In response to the growing global threat of bioterrorism, Stottler Henke explores the potential for machine learning to address the need for biosurveillance technology capable of assessing the pathogenic potential of novel bacteria, for the Defense Advanced Research Projects Agency (DARPA). We use supervised and unsupervised learning algorithms to analyze data from assays designed to expose bacterial phenotype. In domains where labeled data is scarce, this semi-supervised approach outperforms supervised techniques, because it can learn from both labeled and unlabeled data.
Advances in machine learning technology can help to bridge the gap between our understanding and the real world.
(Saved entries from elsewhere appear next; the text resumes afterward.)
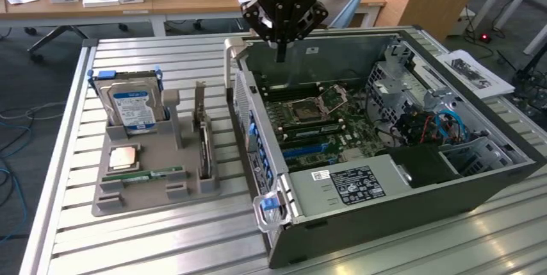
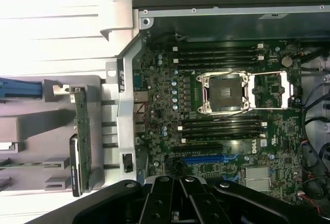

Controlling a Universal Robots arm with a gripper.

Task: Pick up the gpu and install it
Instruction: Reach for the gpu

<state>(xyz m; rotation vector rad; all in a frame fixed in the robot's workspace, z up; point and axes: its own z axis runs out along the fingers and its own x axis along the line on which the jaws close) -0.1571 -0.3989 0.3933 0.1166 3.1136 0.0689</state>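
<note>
The gpu (image 1: 204, 141) is a thin dark card standing on its edge in the grey holder tray (image 1: 128, 201), on the exterior view's left of the open computer case (image 1: 410, 201). In the wrist view the gpu (image 2: 81, 146) shows edge-on beside the case wall. My gripper (image 1: 280, 52) hangs shut and empty over the far rim of the case, well apart from the card. Its black linkages and fingers (image 2: 179, 182) sit above the motherboard (image 2: 227, 126), near the blue expansion slot (image 2: 203, 158).
The tray also holds a silver hard drive (image 1: 132, 108), a processor (image 1: 124, 156) and a green memory stick (image 1: 141, 175). Everything rests on a slatted metal table (image 1: 128, 249). A printed sheet (image 1: 474, 73) lies beyond the case; desks (image 1: 111, 2) stand behind.
</note>
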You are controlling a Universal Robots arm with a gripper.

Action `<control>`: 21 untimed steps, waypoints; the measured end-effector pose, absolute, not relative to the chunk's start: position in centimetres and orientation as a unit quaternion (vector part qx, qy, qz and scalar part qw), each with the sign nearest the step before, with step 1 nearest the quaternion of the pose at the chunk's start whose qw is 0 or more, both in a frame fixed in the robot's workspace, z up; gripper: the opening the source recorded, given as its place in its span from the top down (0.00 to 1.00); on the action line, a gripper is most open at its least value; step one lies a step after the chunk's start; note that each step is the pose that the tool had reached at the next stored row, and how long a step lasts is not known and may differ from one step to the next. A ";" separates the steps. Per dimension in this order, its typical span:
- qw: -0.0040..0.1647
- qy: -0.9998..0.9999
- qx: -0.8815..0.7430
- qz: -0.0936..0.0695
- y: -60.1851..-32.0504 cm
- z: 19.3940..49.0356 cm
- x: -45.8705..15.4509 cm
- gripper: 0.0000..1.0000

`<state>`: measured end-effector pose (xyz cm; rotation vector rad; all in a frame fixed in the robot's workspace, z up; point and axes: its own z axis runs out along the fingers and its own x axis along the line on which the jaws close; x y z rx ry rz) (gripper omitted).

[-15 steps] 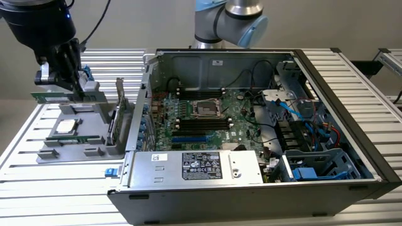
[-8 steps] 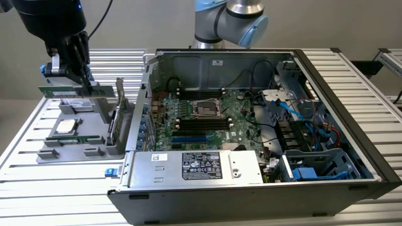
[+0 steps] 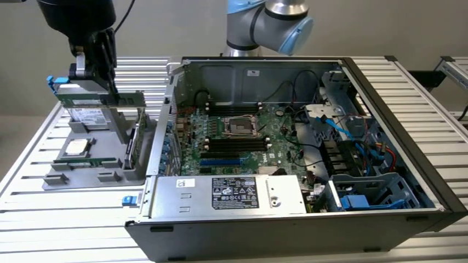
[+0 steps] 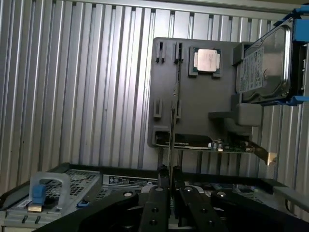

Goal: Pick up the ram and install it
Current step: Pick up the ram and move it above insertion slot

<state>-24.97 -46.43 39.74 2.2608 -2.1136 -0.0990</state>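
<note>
The ram [image 3: 98, 99] — a long, narrow green stick, lying level — is clamped in the gripper [image 3: 108, 90].

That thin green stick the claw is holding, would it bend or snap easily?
Probably stiff: the ram juts out straight to both sides of the gripper, with no sag. Likely light for its length, since it looks very thin edge-on. Being a thin bare board, it might crack if twisted.

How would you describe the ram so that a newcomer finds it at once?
At the exterior view's left of the open computer case sits a grey holder block. Over it the gripper grips the ram, a long thin green stick; the square silver processor chip and hard drive rest on the block.
</note>
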 end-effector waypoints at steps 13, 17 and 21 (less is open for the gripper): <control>0.025 -0.682 0.730 -0.035 -46.2 40.7 -20.6 0.87; 0.026 -0.682 0.730 -0.035 -46.2 40.8 -19.1 0.87; 0.027 -0.682 0.730 -0.036 -46.1 40.9 -17.7 0.87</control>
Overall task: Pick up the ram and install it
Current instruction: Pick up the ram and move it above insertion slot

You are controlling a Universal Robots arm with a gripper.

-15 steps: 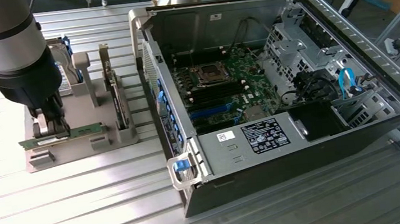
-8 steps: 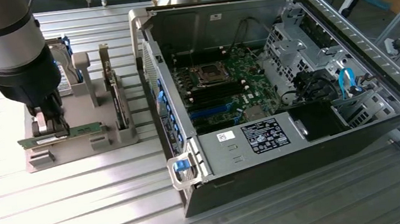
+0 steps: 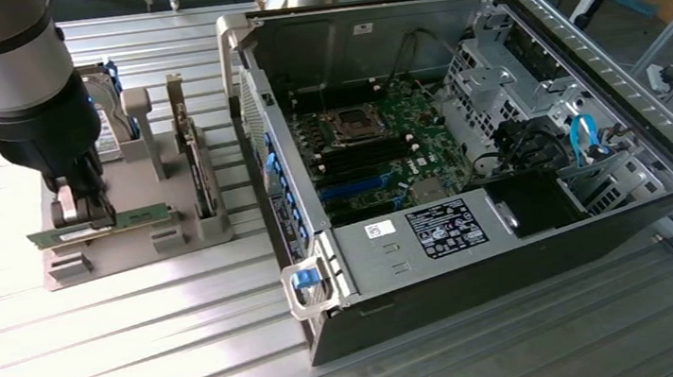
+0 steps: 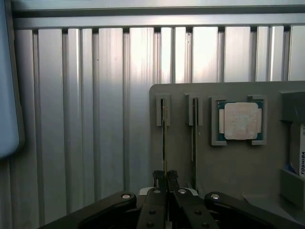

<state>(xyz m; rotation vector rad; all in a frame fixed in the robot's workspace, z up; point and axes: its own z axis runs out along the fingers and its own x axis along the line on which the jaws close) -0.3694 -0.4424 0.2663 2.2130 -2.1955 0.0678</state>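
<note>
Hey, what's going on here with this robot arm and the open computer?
The arm's gripper is shut on the ram, a thin green stick, at the gray holder tray beside the open computer case. A second stick and a processor chip sit in the same tray. The ram is not in the motherboard yet.

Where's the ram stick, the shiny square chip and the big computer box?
ram (image 3: 142, 213): exterior view, on its bare green end.
square chip (image 4: 240, 120): wrist view, middle of its silver top.
computer box (image 3: 334, 51): exterior view, on its inside back wall.
</note>
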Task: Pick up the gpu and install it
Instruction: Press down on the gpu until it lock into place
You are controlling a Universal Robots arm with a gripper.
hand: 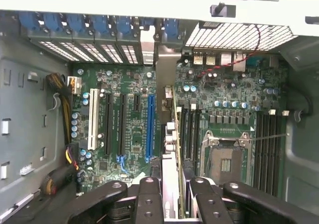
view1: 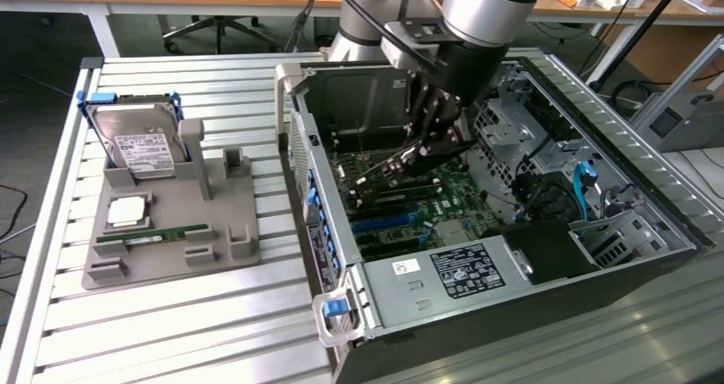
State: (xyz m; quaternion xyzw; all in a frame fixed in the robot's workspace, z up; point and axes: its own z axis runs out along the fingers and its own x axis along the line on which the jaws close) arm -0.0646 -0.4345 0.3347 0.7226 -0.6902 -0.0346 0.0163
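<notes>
The open computer case (view1: 498, 257) lies on its side, motherboard (hand: 124, 124) facing up. Inside it, the gripper (view1: 421, 157) clamps the gpu (view1: 379, 170) between its fingers (hand: 149, 199). The card stands on edge over the expansion slots, long axis from the claw toward ten o'clock in the exterior view, its metal bracket (hand: 147, 45) against the case's rear slot wall. At nine o'clock of the case, a grey tray (view1: 169, 231) carries a hard drive (view1: 138, 147) and a memory stick (view1: 153, 234).

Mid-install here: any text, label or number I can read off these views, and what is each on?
No text reads clearly.
Power supply label: white print on black, too small to read.
White sticker beside it: a mark, unreadable.
Hard drive label: print too blurred.
Motherboard markings: too fine to read.
</notes>
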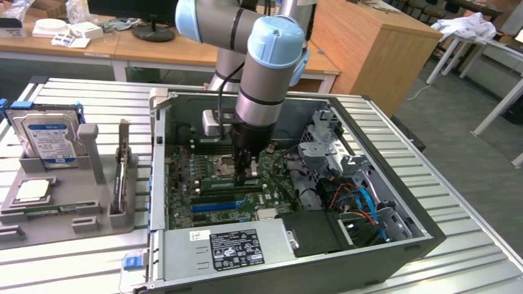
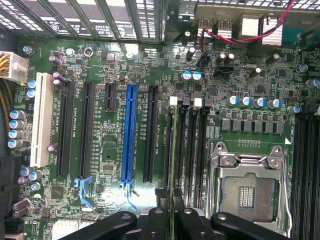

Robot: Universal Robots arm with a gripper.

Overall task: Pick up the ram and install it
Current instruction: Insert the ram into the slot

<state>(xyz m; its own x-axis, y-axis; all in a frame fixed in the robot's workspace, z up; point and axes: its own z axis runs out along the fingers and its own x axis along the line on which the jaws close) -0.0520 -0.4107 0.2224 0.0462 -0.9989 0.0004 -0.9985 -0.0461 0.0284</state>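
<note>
In the exterior view, an open computer case (image 1: 392, 254) is seen lying on a slatted table (image 1: 73, 92), with the arm (image 1: 266, 79) lowered into it. The motherboard (image 2: 115, 55) is spread beneath the pincer (image 1: 247, 176). In the wrist view, the jaws are drawn narrow on the ram (image 2: 173, 160), which is held edge-on between the fingers (image 2: 159, 220). It is lined up with the memory slots (image 2: 192, 150) below, and the processor socket (image 2: 247, 190) is set just beside them.

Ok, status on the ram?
Gripper shut on the ram. Ram edge-on over the memory slots, beside the processor socket. No obstruction seen.
</note>
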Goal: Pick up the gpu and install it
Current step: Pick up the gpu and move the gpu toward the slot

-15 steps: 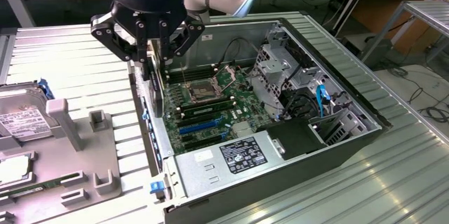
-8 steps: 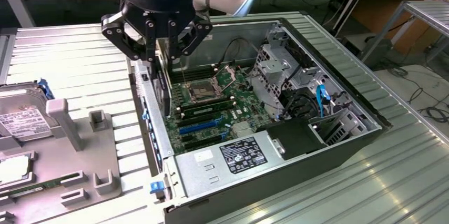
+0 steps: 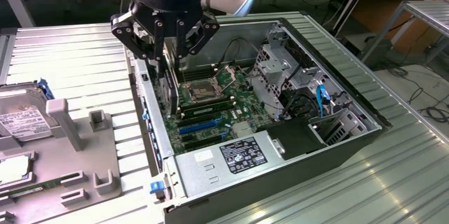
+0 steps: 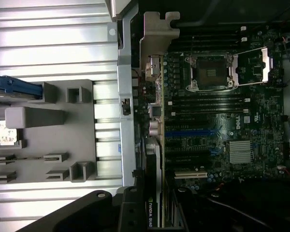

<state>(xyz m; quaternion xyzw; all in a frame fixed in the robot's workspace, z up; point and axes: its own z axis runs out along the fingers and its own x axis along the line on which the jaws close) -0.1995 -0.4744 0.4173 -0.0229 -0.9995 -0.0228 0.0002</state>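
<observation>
The ribbed metal table [image 3: 70,56] carries an open computer case [image 3: 337,103] at the centre of the exterior view. The motherboard [image 3: 224,92] lies exposed inside, with the power supply [image 3: 232,155] at the lower centre. A grey holder [image 3: 77,129] with a hard drive [image 3: 21,113] occupies the exterior view's left. The gpu [image 3: 170,84] hangs on edge at upper centre-left, just inside the case's rear wall. The fingers [image 3: 144,40] clamp its upper edge, one on each face. The processor socket [image 3: 200,91] lies just beside the card, and the blue slots [image 3: 200,125] are near its lower end.
</observation>
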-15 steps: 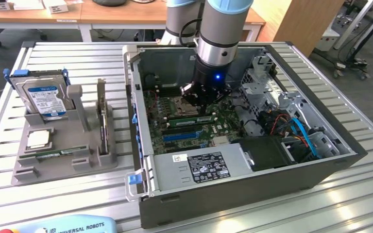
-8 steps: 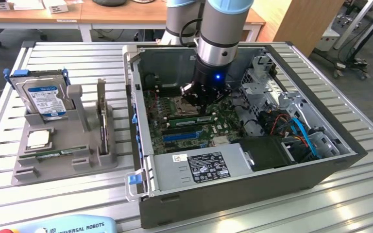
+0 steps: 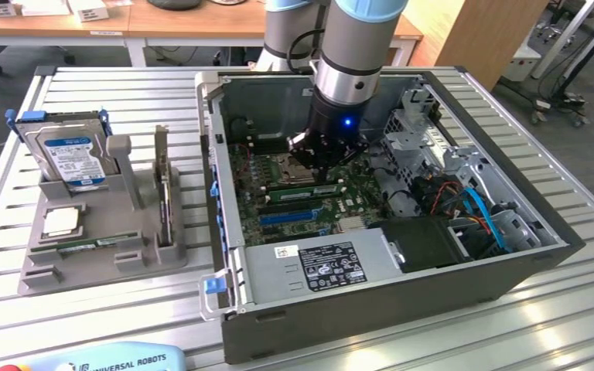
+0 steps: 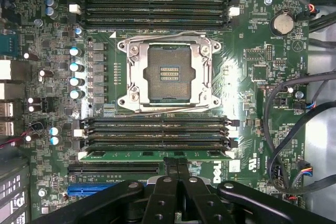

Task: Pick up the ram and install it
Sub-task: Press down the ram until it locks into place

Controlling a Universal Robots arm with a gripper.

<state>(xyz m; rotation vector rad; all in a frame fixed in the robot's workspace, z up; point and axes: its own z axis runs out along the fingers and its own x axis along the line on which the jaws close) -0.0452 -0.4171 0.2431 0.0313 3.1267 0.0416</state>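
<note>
Inside case point(image 3: 503, 255): one ram point(image 4: 155, 155) seated, jaws shut above

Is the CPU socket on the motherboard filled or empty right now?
Empty. In the wrist view the CPU socket shows its bare contact field and gold pads inside the metal frame, with no processor or cooler on it.

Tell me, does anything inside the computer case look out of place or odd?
The CPU socket stands empty, its contacts bare. The ram lies along the slot nearest the shut gripper, which touches it; whether it is fully seated I cannot tell. Nothing looks damaged.
</note>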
The problems that must be addressed in the development of biosurveillance technology have proven to be formidable, many of which are active areas of study within microbiology and infectious disease research. Machine learning has found success in modeling phenomena not yet well understood, particularly in the areas of computer vision and natural language processing. The difficulty and importance of the biosurveillance/biodefense problem highlight its significance and emphasizes the necessity that it be addressed as soon as possible. Thus, a data-driven approach to solving these complex biosurveillance challenges may prove beneficial.
Disclaimer: This material is based upon work supported by DARPA under Contract No. 140D6319C0030. The views, opinions, and/or findings expressed are those of the authors and should not be interpreted as representing the official views or policies of the Department of Defense or the U.S. Government. This material is approved for public release, distribution unlimited.